Ghiaccio-nove by Kurt Vonnegut

Ghiaccio-nove by Kurt Vonnegut

autore:Kurt Vonnegut [Vonnegut, Kurt]
La lingua: ita
Format: epub
Tags: Fiction, General
ISBN: 9788858830413
Google: B9UuDwAAQBAJ
editore: Feltrinelli Editore
pubblicato: 2013-10-31T23:00:00+00:00


“Peccato. Papà scarseggia di aspirina. E come sta a droghe del miracolo? A mio padre piace tirar fuori un miracolo, ogni tanto.”

“Non sono un venditore di droghe. Sono uno scrittore.”

“E cosa le fa pensare che uno scrittore non sia un venditore di droghe?”

“Lo ammetto. Sono colpevole secondo l’accusa.”

“Mio padre ha bisogno di qualche libro da leggere a gente che sta morendo o soffrendo atrocemente. Non credo che lei abbia scritto niente di simile.”

“Non ancora.”

“Credo che renderebbe quattrini. Ecco un altro suggerimento prezioso, per lei.”

“Immagino che potrei rimaneggiare il Salmo ventesimoterzo, potrei cambiarlo un po’, in modo che nessuno si rendesse conto che non è una mia creazione originale.”

“Bokonon tentò di rimaneggiarlo” mi disse. “E si accorse che non poteva cambiarne neppure una parola.”

“Conosce anche lui?”

“Ho questa felicità. Fu il mio educatore, quando ero un bambino.” E additò il mosaico con aria sentimentale. “È stato anche l’educatore di Mona.”

“Era un buon insegnante?”

“Mona e io sappiamo leggere, scrivere e fare semplici somme,” disse Castle “se è questo che intende dire.”

LA FELICITÀ DI ESSERE AMERICANO

H. Lowe Crosby si avvicinò per fare un altro tentativo con Castle, il pidocchio.

“Come si definisce?” sogghignò Crosby. “Un beatnik o che cosa?”

“Io mi definisco un bokononista.”

“In questo paese è contro la legge, no?”

“Si dà il caso che io abbia la felicità di essere americano. Ho sempre potuto dire di essere bokononista ogni dannata volta che ho voluto, e fino a ora nessuno mi ha mai dato fastidio.”

“Io credo nell’obbedienza alle leggi del paese in cui mi trovo.”

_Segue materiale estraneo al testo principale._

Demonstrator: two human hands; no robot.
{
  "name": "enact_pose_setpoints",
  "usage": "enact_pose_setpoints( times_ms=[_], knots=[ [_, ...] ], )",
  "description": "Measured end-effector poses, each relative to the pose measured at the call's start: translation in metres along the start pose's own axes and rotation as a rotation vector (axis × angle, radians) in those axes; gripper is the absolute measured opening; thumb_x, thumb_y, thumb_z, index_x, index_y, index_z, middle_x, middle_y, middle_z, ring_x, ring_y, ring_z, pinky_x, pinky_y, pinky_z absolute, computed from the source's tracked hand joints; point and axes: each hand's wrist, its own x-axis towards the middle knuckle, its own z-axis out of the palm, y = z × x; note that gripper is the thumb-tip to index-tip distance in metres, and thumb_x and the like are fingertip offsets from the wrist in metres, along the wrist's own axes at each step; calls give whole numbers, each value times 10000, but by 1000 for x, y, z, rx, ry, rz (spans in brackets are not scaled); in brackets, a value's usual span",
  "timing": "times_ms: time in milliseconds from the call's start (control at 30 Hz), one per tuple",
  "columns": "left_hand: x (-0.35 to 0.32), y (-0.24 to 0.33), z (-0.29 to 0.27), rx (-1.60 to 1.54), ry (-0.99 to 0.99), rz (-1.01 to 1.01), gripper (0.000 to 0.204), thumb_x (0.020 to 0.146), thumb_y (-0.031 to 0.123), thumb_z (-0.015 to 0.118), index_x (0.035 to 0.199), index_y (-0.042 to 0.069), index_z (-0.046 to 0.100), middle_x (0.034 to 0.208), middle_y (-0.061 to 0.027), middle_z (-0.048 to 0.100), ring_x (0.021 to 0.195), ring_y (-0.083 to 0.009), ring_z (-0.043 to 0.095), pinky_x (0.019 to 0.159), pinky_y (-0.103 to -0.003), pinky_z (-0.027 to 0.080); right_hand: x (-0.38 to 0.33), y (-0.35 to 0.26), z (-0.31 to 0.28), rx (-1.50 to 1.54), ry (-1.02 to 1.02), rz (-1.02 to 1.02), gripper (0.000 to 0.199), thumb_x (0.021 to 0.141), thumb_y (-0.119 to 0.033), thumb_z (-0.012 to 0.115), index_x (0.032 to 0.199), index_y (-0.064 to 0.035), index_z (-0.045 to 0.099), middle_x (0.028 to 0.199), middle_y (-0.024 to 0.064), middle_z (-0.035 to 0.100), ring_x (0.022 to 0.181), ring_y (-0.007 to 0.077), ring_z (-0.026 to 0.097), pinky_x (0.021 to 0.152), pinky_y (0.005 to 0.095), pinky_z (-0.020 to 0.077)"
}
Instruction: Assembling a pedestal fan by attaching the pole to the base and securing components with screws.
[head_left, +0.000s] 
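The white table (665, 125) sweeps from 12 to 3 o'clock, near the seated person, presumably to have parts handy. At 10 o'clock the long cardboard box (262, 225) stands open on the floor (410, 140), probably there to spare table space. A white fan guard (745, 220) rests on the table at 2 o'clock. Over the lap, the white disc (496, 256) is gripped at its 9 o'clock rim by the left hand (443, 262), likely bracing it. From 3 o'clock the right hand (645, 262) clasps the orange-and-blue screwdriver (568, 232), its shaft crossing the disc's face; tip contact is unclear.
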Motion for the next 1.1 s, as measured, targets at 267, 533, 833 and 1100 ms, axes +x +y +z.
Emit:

“Non mi sta dicendo niente di nuovo.”

Crosby era livido.

“Ti venga un accidente, Jack!”

“Un accidente a te, Jasper” disse blando Castle. “E un accidente anche alla Giornata della Mamma e al Natale.”

Crosby attraversò l’atrio a passo di marcia, si diresse verso il bureau e disse:

“Voglio presentare rapporto contro quell’uomo là, quel pidocchio, quel cosiddetto artista. Qui avete un piccolo, simpatico paese che cerca di attirare il turismo e nuovi investimenti industriali. Dopo che quell’uomo mi ha parlato in quel modo, non voglio mai più rivedere San Lorenzo… e quando un mio amico mi chiederà di San Lorenzo, gli dirò di tenersi alla larga. Può darsi che ci guadagnate un bel ritratto su quella parete ma, per Dio, quel pidocchio che lo sta facendo è il figlio di vacca più offensivo e deprimente che io abbia mai incontrato in vita mia”.

L’impiegato sembrava sul punto di star male. “Signore…”

“Sto ascoltando” disse Crosby, pieno di fuoco.

“Signore… è il proprietario dell’albergo.”

L’HILTON DEL PIDOCCHIO

H. Lowe Crosby e sua moglie se ne andarono da Casa Mona. Crosby la definì

“L’Hilton del pidocchio” e chiese di essere ospitato nell’ambasciata americana.

Così io fui l’unico ospite d’un albergo di cento stanze.

La mia stanza era piacevole. Si affacciava, come tutte le altre, sul viale dei Cento Martiri della Democrazia, sull’aeroporto Monzano e sul porto di Bolivar. Casa Mona era costruita come uno scaffale, con i fianchi e il tergo compatti e con una facciata di vetro verdazzurro. Era impossibile vedere lo squallore e la miseria della città che si stendeva ai fianchi e alle spalle di Casa Mona.